According to Petoe, a recent study found that 30 percent of all cigarettes in New York City came from out of state — and of those, 71 percent were from Virginia.
"As the second-lowest tax state, we're setting ourselves up to be complicit," said state Sen. Janet Howell, D-Fairfax, who added that she wasn't necessarily suggesting a tax increase.
Petoe said one of the simplest and fastest-growing methods of bootlegging is called "smurfing." Individual smugglers or small groups buy cartons of cigarettes at multiple locations throughout the day, then haul them out of state for resale on the black market.
Commission staff members conducting the study hung out for a while at a convenience store off Interstate 95 in the Richmond area, Petoe said, and watched one customer get out of a car and buy five cartons of cigarettes and return to the vehicle. Then another person got out of the car and did the same thing.
"It's very clear what they were doing," Petoe said.
Some cigarette traffickers seeking to maximize their illicit gains have established bogus retail operations so they can buy in bulk from wholesalers, Petoe said.
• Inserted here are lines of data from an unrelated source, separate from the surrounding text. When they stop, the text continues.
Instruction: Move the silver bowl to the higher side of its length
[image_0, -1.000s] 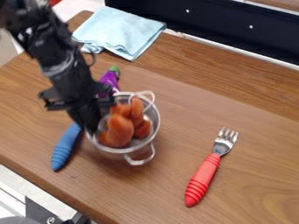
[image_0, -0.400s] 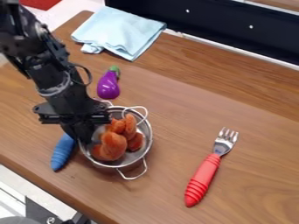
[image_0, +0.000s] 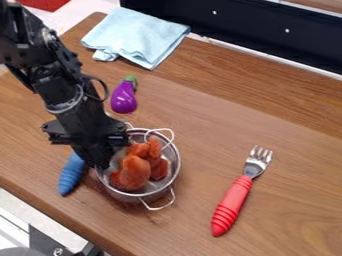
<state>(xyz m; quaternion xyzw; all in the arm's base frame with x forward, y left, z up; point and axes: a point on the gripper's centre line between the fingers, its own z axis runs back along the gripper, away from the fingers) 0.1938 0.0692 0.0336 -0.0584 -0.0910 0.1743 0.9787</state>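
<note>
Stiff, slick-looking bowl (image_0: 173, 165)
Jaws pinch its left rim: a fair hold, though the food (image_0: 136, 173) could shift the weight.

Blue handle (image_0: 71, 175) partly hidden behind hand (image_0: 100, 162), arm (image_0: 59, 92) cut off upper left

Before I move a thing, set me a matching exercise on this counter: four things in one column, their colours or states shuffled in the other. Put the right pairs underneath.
1. Eggplant
2. Fork
3. Cloth
4. Silver bowl

A. Holding orange pieces
B. Light blue and folded
C. Red grip, metal prongs
D. Purple with a green top

Right pairs: 1-D, 2-C, 3-B, 4-A
</note>
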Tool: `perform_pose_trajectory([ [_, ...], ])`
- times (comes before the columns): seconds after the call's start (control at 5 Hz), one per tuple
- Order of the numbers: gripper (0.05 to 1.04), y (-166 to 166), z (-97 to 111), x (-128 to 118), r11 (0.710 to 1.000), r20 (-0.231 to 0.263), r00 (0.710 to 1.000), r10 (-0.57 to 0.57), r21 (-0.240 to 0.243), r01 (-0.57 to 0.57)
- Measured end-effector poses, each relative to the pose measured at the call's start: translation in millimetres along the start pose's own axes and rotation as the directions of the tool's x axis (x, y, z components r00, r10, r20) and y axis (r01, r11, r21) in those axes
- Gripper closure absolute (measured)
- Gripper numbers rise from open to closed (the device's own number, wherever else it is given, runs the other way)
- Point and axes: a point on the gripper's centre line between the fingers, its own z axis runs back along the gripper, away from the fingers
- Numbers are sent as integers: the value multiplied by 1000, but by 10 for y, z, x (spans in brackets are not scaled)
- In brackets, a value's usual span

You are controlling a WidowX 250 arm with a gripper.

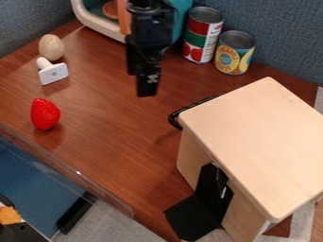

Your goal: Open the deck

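The black gripper (146, 84) hangs from the top edge, left of centre, above the brown table and to the upper left of the wooden box. This pale box (259, 137) stands at the right, its flat top facing the camera. A curved black handle (176, 118) sticks out by the box's upper left corner. On the box's left front side is a black bracket-like piece (211, 198), one part upright against the wood and another slanting outward. Much of the box's far side is hidden.
Two cans, one red and green (203, 35) and one yellow and blue (235, 53), stand at the back. A teal and white toy (97, 18) is behind the arm. At left are an egg (52, 47), a white stamp-like piece (53, 73) and a strawberry (45, 114). A clear ledge (75, 175) runs along the lower left.
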Motion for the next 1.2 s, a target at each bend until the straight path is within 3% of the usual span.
perform_pose_trajectory([
  [0.2, 85, -11, 37, 196, 994, 67, 992, 105, 19, -107],
  [0.4, 85, 36, 23, 315, 974, 109, 969, 224, 8, -226],
  [0.6, 85, 10, -88, 409, 958, 117, 951, 285, -25, -284],
  [0.8, 85, -57, -302, 488, 954, 91, 950, 300, -50, -296],
  [1.2, 85, -258, -495, 664, 953, 91, 949, 301, -74, -295],
])
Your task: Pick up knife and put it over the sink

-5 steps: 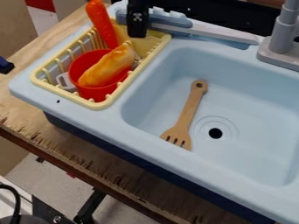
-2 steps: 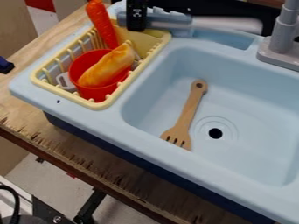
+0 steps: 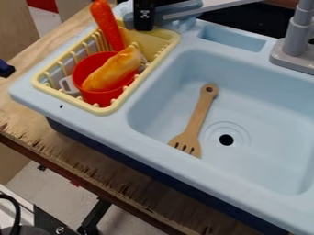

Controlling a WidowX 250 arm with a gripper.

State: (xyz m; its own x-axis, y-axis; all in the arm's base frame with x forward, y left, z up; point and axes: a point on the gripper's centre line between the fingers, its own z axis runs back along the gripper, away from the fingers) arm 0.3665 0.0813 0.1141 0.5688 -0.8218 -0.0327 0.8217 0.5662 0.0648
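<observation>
Camera view: pincer (image 3: 144,22) grips knife (image 3: 179,9) near back of sink (image 3: 264,105).

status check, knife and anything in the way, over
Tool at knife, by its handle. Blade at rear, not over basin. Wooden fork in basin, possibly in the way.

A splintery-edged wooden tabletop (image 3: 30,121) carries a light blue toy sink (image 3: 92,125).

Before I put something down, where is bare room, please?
The sink basin's floor, from the drain to the picture-right wall; also the shallow recess behind it. Crowded: the yellow rack, holding red cup and carrot, and the sink's back-left corner, near gripper and knife.
</observation>
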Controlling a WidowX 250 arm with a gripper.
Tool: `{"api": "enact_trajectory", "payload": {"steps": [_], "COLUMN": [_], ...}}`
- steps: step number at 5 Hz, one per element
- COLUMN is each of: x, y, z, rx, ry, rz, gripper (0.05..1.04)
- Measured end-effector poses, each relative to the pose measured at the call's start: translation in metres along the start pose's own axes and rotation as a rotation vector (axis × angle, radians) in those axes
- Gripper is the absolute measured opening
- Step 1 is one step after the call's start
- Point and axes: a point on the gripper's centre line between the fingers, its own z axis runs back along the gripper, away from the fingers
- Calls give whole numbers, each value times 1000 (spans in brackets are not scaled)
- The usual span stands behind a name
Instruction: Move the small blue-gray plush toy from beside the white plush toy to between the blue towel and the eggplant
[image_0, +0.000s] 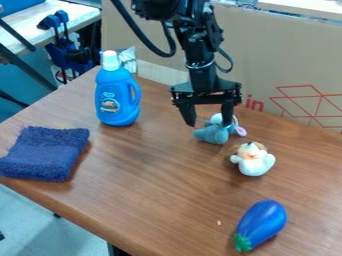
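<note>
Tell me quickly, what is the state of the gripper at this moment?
Gripper: open, jaws spread apart, right by the small blue plush toy.

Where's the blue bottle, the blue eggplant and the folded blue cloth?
Blue bottle (117, 97), camera view: front of its body.
Blue eggplant (264, 219), camera view: middle of its body.
Folded blue cloth (46, 152), camera view: middle of its top.

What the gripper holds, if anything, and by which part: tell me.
Nothing is held: the gripper is open right by the small blue-grey plush toy, its fingers spread apart.
</note>
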Motion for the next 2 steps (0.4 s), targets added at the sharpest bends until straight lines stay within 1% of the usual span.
{"api": "enact_trajectory", "payload": {"steps": [1,2], "x": [-1,-4], "y": [-4,0], "z": [-5,-21], "rx": [-10,18], "ry": [5,34], "rz": [18,19], "gripper": [1002,1002]}}
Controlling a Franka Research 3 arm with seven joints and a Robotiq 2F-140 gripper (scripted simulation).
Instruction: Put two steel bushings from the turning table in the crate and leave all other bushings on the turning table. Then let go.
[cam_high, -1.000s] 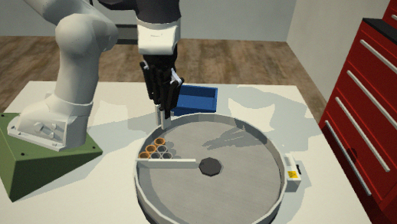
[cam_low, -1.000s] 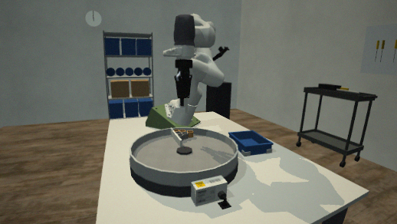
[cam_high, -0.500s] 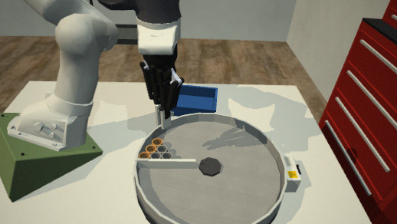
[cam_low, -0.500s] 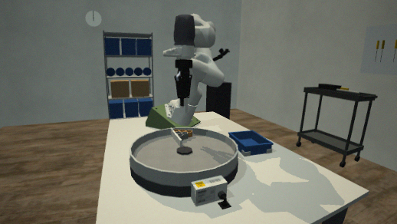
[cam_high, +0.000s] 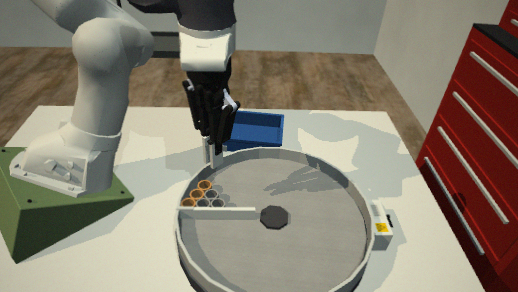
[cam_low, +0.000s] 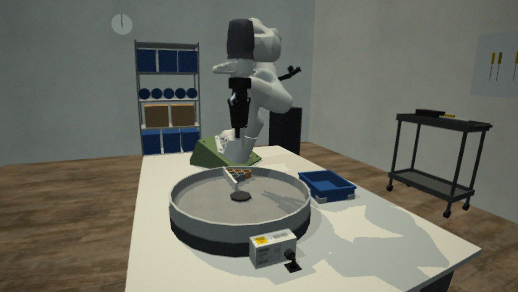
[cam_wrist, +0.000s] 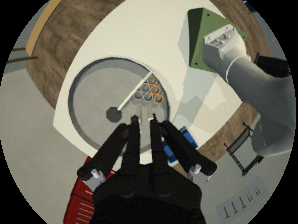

He added that there are myriad other schemes involving forged tax stamps, selling cigarettes "off the books" to evade taxes, international smuggling and importing counterfeit cigarettes.
"The ingenuity of criminals is flabbergasting," Petoe said.
The commission also began examining whether the state needs to improve the process for gathering forensic evidence from sexual assault victims who are incapable of giving consent for the testing, but no recommendations were made.
here's my favorite takeaway from the article:
Petoe said he was stunned by a Virginia State Police agent's observation that bootlegged cigarettes now have a higher profit margin than cocaine, heroin, marijuana or guns.
Pretty amazing, isn't it. The Nanny fascists in NY have basically created a welfare-for-mobsters with their insane taxes.